首をブンブンと振り、己を自制しなければと思っていると、ヘアアレンジをするために私の足の間にちょこんと座っていた海月ちゃんが、見上げるように仰け反って首だけを向けてくる。心なしかジト目にってない?私の気のせい?
「ねぇ椎名さん…………初めて会った時から薄々思ってたけどさ、椎名さんってぶっちゃけお兄のこと好きだよね?」
「ううぅぇえ!!?すすすす好き!?海月ちゃん、きゅきゅ急に何を!?」
「いや、さすがにわかるよ。むしろ何で隠せてると思ってたの?だって、ウチを見る目とお兄を見る時の目、明らかに違うんだもん。多分わかってないのお兄だけだよ?」
そ、そんな…………今まで完璧に隠し通せていると思ってたのに。カケルっちだけじゃなく、まだ付き合いの短い海月ちゃんにまで…………っていうか、初めて会った時からって言った?もしかして私ってそんなにわかりやすかったの!?えっ、ちょっと待って。だから初対面の時に「お兄は渡さない!」って海月ちゃんに言われたってこと!?

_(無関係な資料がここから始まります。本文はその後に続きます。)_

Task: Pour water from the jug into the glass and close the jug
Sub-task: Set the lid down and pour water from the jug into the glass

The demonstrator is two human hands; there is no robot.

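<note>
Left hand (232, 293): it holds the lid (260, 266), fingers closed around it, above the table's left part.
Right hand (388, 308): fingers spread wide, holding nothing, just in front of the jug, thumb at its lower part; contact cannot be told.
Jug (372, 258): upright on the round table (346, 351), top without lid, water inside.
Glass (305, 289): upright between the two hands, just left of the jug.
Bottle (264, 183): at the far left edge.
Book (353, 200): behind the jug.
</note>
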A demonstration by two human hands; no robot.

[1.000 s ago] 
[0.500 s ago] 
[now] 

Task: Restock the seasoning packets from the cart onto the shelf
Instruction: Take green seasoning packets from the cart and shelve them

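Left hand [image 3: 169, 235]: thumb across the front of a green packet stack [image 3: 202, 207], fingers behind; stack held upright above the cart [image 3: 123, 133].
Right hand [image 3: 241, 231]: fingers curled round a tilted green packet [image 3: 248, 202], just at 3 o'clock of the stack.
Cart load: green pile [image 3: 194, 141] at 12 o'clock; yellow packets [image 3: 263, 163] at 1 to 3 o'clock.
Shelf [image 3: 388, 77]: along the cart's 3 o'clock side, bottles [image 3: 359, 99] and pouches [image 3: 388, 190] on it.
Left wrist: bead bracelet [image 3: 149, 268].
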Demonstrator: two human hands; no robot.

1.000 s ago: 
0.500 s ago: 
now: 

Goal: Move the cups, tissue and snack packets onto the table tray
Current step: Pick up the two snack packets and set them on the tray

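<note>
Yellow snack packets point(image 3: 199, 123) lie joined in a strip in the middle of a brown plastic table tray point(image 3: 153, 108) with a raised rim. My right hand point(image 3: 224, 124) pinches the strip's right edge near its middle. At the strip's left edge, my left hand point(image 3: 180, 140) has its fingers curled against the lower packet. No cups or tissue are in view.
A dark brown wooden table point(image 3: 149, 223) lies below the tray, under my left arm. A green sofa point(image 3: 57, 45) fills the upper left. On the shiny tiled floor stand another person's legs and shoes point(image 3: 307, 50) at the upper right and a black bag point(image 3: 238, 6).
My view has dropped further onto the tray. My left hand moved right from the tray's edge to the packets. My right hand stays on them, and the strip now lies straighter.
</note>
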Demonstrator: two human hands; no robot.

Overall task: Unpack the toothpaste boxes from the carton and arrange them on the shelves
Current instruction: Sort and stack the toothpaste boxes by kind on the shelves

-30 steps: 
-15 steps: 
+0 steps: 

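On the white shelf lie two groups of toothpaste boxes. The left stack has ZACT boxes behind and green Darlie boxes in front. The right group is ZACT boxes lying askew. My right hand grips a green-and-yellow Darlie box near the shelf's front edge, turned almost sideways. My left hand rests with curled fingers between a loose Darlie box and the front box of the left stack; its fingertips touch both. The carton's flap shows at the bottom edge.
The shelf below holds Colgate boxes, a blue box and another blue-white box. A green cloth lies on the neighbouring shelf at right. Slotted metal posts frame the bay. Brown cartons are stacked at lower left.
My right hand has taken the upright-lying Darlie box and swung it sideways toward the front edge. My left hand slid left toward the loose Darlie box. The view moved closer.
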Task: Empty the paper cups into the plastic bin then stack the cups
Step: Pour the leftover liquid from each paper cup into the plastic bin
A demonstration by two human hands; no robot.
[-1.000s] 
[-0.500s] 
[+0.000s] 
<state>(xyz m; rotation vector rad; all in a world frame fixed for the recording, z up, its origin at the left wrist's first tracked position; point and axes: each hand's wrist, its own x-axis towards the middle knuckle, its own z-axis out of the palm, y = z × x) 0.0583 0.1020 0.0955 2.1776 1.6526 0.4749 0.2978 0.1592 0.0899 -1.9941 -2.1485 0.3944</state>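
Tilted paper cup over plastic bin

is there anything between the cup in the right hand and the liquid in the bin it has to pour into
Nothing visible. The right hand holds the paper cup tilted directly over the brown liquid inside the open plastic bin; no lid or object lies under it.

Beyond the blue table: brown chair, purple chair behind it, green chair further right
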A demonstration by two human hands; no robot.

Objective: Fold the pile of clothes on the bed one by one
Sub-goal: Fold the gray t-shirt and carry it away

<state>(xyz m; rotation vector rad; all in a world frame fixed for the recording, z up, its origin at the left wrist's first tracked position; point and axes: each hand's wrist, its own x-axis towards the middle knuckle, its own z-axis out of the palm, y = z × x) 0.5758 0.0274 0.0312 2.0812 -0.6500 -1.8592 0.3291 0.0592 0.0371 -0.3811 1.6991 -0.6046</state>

「ご、ごめんね海月ちゃん。嫌だよね?大好きなお兄ちゃんのことを好きな女と一緒の空間にいるのって。こ、これからはもうちょっと距離感を考えますので……」
「イヤイヤイヤ、なんでそうなるのよ?まぁ、確かに最初の頃はかなり嫌だったのは否定しないけど。」
グサー!うぅ……やっぱり嫌だったんだ。
「でもね、最近は椎名さんだったらお兄の彼女になってもいいかなぁ〜って思ってたり…………。正直に言うとね、ウチ昔色々あって、お兄とパパママ以外は全部敵!って思ってたけど…………椎名さんはこんな面倒臭いウチのことも見捨てずに寄り添ってくれたし、悪い人じゃないってわかったから。」
「み、海月ちゃん…………。」
「それに、ウチも最近そろそろお兄離れしないといけないなって思ってるんだ。元々ここに来たのも、ママが「お兄に彼女でもできたんじゃないの?」って言い出したのがキッカケでね。そんなことママに言われたら、「絶対に変な女に大好きなお兄を取られてたまるかー!」ってなって、気がついたら感情のままに体が動いていたんだ。…………でも、そうやってウチが考えなしに来たことで、お兄は力を使うことになって迷惑かけちゃった。だから、ウチがお兄の力を借りずに、ちゃんと自立するって決めたの!そして、ウチがお兄の傍を離れても、ウチが認めた人がお兄を幸せにしてくれるなら…………椎名さんなら幸せにしてくれるかもって思っただけ。そ、それだけだから!」
そう言った海月ちゃんは恥ずかしくなったのか、耳まで真っ赤にしてまた正面を向いてしまった。海月ちゃんの言葉を聞いて胸の奥がじんわりとしてきた。そっか…………海月ちゃん、私のことこんなに受け入れてくれてたんだ。
「ありがとう、海月ちゃん。確かに陽ちゃんのことも好きだけど、もちろん海月ちゃんのことも大好きだからね。」
そう言って私は海月ちゃんを後ろから抱きしめる。本当だったらお兄ちゃんを取られるかもしれないのに、それでも私に素直な好意を話してくれた海月ちゃんがたまらなく愛おしく感じた。
時計を見ると、いつの間にか陽ちゃんが来るまで10分くらいになってる。
「よし、じゃあ陽ちゃん来るまでに、海月ちゃんの髪型をもっと可愛く仕上げよっか!とびっきり可愛くなって、陽ちゃんを驚かせちゃおうね〜!」
「本当?ヘヘッ、椎名さんありがとう!」
海月ちゃんが本当に嬉しそうな笑顔を浮かべてくれる。なら期待に応えるためにも、俄然気合を入れて可愛くしないとね!そうして私は海月ちゃんの髪を再び触りだした。目指せ、可愛さ世界一ってね!